■ Directions ■
Look through the entries below and report every line that has "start".

■ Working data ■
+--
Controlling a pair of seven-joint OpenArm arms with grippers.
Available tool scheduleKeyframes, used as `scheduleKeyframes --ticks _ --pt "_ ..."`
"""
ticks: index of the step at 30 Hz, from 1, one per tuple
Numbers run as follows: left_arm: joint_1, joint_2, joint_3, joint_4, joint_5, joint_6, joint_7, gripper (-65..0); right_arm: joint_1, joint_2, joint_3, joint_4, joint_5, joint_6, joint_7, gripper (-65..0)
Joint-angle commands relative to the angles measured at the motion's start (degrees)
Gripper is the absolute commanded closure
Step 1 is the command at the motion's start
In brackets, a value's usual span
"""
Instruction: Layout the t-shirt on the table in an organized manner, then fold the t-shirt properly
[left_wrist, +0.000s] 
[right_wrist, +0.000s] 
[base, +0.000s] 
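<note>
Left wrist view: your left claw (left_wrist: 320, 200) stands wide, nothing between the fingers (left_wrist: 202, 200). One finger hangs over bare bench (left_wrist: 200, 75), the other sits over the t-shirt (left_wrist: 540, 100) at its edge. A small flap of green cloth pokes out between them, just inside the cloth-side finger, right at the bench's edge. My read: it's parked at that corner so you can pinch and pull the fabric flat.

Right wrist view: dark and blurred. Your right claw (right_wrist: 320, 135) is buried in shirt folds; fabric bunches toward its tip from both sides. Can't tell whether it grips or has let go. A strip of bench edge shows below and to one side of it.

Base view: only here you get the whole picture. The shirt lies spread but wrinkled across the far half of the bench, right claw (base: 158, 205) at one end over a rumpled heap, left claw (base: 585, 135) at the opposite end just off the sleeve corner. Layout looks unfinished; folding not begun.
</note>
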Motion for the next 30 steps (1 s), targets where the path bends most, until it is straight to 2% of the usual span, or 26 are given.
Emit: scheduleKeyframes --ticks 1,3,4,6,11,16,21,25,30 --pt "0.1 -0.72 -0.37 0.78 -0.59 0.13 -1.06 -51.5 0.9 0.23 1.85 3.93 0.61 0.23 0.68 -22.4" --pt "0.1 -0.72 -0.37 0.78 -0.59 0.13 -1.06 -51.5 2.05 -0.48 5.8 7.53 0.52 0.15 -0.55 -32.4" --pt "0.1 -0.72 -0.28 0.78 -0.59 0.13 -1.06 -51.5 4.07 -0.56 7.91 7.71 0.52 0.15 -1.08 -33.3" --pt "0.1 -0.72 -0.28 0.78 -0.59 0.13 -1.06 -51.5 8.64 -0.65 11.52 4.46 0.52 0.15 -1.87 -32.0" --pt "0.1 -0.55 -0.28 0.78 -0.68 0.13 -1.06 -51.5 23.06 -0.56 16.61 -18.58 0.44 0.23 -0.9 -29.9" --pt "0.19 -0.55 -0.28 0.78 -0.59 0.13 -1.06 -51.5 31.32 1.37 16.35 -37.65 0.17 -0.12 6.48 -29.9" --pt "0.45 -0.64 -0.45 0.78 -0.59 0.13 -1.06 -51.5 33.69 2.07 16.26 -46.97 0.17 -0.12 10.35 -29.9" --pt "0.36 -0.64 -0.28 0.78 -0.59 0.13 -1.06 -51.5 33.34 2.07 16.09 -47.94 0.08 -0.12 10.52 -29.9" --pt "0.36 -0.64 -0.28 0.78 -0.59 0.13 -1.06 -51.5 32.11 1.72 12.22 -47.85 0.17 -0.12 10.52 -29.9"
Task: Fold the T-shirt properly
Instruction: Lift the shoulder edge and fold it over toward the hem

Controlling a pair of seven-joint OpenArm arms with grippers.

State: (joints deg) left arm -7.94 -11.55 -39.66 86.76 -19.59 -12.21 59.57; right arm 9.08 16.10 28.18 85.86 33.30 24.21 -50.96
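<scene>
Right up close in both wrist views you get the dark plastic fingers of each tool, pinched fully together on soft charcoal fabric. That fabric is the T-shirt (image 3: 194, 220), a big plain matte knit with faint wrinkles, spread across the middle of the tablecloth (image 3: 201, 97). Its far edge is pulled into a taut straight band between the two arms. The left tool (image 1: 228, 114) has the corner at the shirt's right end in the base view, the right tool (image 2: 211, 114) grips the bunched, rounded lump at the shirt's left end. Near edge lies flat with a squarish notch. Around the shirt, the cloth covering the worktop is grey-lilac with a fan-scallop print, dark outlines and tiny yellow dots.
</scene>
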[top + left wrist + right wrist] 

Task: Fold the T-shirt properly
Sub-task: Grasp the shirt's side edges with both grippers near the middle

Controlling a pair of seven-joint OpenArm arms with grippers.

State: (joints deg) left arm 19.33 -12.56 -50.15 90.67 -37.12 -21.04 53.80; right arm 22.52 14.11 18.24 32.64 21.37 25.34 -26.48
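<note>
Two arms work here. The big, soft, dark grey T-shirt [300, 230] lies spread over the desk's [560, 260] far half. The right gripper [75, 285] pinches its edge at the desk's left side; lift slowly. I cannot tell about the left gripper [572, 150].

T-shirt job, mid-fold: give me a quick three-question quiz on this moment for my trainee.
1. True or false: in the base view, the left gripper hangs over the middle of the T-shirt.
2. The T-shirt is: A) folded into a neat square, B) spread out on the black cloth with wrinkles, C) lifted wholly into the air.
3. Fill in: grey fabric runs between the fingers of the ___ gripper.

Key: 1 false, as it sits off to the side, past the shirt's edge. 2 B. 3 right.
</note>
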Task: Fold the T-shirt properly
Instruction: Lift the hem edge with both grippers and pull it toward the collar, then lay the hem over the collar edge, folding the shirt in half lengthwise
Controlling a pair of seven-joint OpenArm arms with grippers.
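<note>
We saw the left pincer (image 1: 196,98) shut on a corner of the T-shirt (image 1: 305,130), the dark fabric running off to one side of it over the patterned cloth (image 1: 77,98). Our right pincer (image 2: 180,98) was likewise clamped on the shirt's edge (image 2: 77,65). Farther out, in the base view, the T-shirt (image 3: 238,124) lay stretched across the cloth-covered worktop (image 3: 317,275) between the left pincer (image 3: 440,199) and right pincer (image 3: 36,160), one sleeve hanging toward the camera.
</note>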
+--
■ Exercise answer ■
Joint-angle commands relative to the angles measured at the motion's start (degrees)
Step 1 is the command at the motion's start

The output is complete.